PROBLEM. Write out exactly the lines below from the one containing "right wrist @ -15" to the last, both ends kept, and nothing more; skip all pictures.

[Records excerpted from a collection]
============================================================

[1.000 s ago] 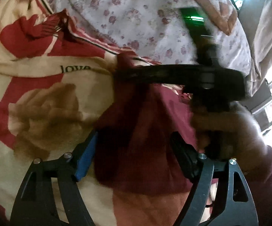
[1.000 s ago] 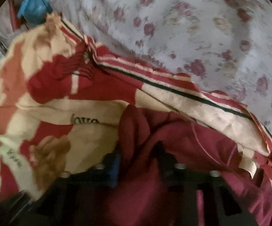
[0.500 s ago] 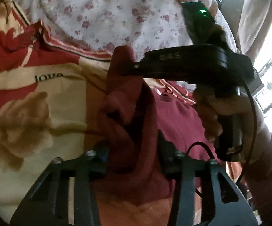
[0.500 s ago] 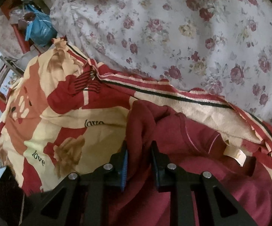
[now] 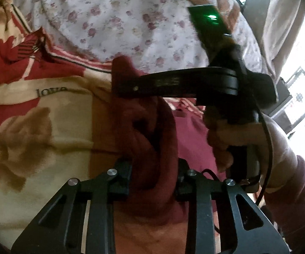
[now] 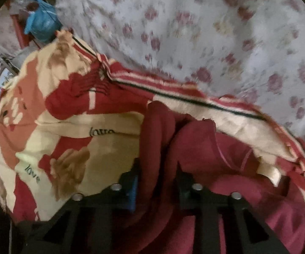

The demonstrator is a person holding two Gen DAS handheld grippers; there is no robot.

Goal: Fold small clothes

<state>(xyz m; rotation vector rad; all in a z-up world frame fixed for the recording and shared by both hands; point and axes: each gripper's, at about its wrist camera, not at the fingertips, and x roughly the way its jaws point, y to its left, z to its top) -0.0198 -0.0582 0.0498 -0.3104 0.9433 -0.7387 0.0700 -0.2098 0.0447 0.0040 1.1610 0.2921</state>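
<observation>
Gripping a bunched ridge of the maroon garment (image 5: 152, 148), the left tongs (image 5: 153, 175) sit nearly closed, the cloth filling the narrow gap between the fingers. The right tongs (image 6: 157, 182) pinch the same garment (image 6: 158, 139) in the same way, a raised fold squeezed between the blue-padded left finger and the dark right one. Only the left view shows the right tongs (image 5: 118, 84) from outside: the black frame reaches in from the right, lying flat across the picture, with its tip buried in a far hump of the maroon cloth. Behind that frame a hand (image 5: 243, 139) wraps the grip, knuckles toward the camera, a maroon sleeve (image 5: 296, 194) at the wrist and a black cable looping beside it; a green light glows on the unit above. A bright window (image 5: 300, 97) also shows at the right edge there. Only the right view shows the rest of the garment spreading to the near right, a pale label (image 6: 276, 173) at its edge, and a blue bag (image 6: 39, 24) at far left. Both views show the garment lying on a red and cream blanket (image 5: 46, 114) printed "love", with a floral sheet (image 6: 215, 31) beyond it.
</observation>
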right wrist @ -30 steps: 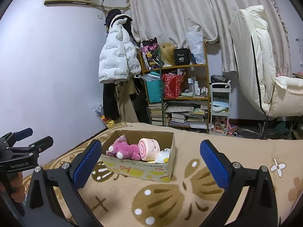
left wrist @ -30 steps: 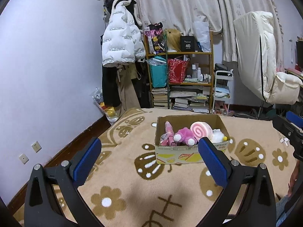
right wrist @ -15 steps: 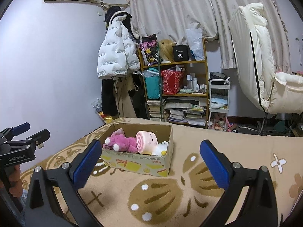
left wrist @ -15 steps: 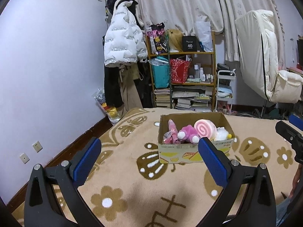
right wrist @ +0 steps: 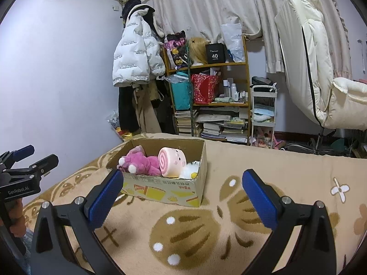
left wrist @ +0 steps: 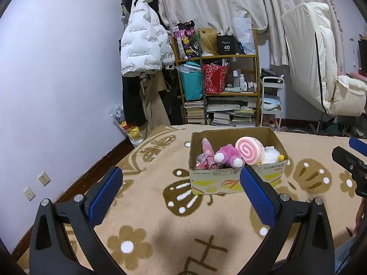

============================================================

ANSWER TO THE PROBLEM.
right wrist @ -15 steps: 
left wrist @ -15 steps: 
right wrist @ +0 steps: 
left wrist @ +0 steps: 

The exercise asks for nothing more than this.